3 weeks ago, I was watching my favorite Youtube (Mark Wiens) eat in Lisbon as part of my travel research. Going to Portugal, it’s important to me to eat authentic food. I feel like I’m absorbing the culture better if “I eat what the locals eat.”
So when Mark Wiens couldn’t find an authentic Portuguese restaurant and had to end up in an Indian place to eat samosas and curry, I laughed my ass off. I thought:
How could a professional eater whose entire job is to find the best places to eat fail to find an authentic Portugese place to eat? That’ll never happen to me. Good job going to Portugal just to eat Indian food LOL.
3 weeks later, we ate at the exact same place as he did. And to add insult to injury, I wasn’t even right about the type of food it was! It’s not Indian – it turns out the food is African with Portuguese influence. So not only did I not find “authentic” Portuguese food, I’m racist as well. Goddamnit.
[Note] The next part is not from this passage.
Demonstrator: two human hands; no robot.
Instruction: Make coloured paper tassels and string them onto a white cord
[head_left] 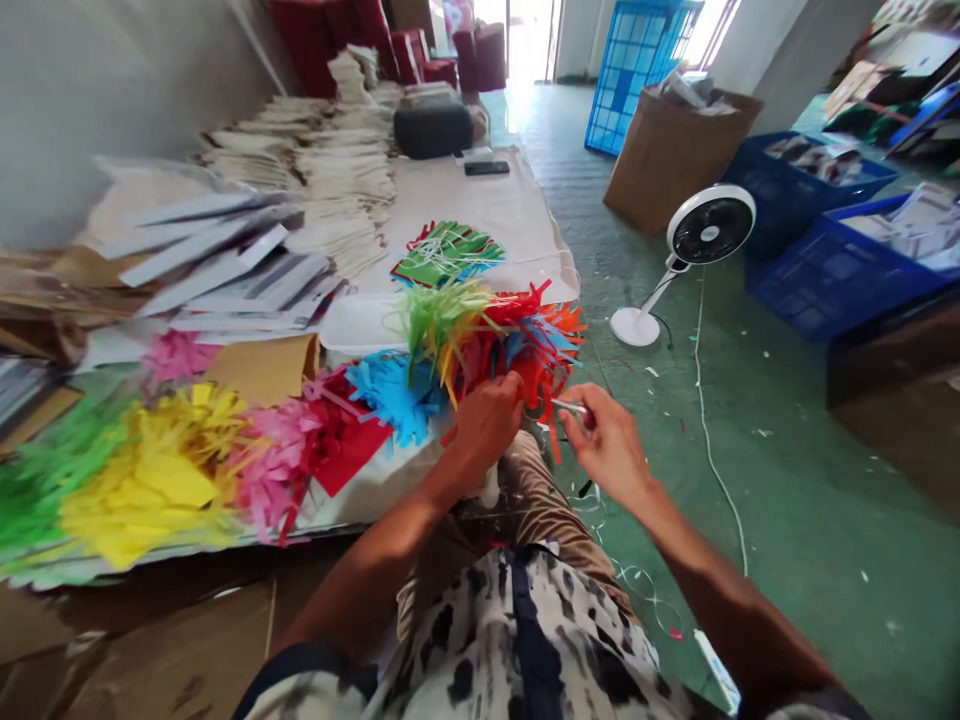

Fortunately, the food there turned out to be phenomenal. The piri piri sauce is intensely spicy and I love the aggression of the sauce. The samosas there is super fragrant and their lamb + lamb sauce mixes very nicely with rice. Their shrimp curry is also to die for.
Ironically, I highly recommend this place if you go to Lisbon (Cantinho Do Aziz). The reason’s because authentic Portuguese food is very heavy, and it’s nice to have some lighter tasting meals to break up the heaviness.
How Did We End Up There?
Turns out Mark Wiens was right. It’s remarkably difficult to find an authentic place to eat in Portugal, especially on Sundays and Mondays. The reason for this is that most “authentic” Portuguese take Sundays and Mondays off. For the few outliers that is open on Sundays, you will need to book far in advance as they will be packed.
So yesterday (Sunday), we were wandering around, not able to find any place that’s open. We wanted to hit up a takeout Thai place, but the wait was 40 minutes. So we walked around randomly in hopes we’d find something before starving to death…
…until I saw a small signage that had an image of a shirt that I’d recognize anywhere–Mark Wien’s shirt that says “I travel for food.”
We had randomly wandered to a place that Mark Wiens ate at, and it seemed like fate. So we sat down and ate there. It was only when I googled the restaurant name while sitting down that I realized this is the exact place I laughed at Mark Wiens for eating at 3 weeks ago.
Karma Is Real
…and it’s not what you think. It’s not cosmic justice or anything like that. I think laughing at others' misfortune invites misfortune into your own life in the following sequence:
- Laughing at others' misfortune means you’re overconfident in your own fortune.
- This overconfidence makes you careless and arrogant.
- Being careless for a prolonged amount of time means bad things will happen to you soon enough.
Thus, when other people make a stupid mistake or some bad thing happens to them, don’t be an asshole like me. Don’t laugh and fuel your own arrogance.
Instead, take bad things happening to others as a stern reminder that it can happen to you too.
After all, if a Youtuber whose sole career is to travel and eat at the best places, and even he couldn’t find authentic food, what makes me think I could somehow easily do it?
The more accurate way to interpret the event is to take that as a signal to book restaurants 3 weeks in advance so I don’t end up in the same place as him. Instead, I just laughed and did nothing to prevent this “misfortune” from happening to me, and literally ended up in the same place as him.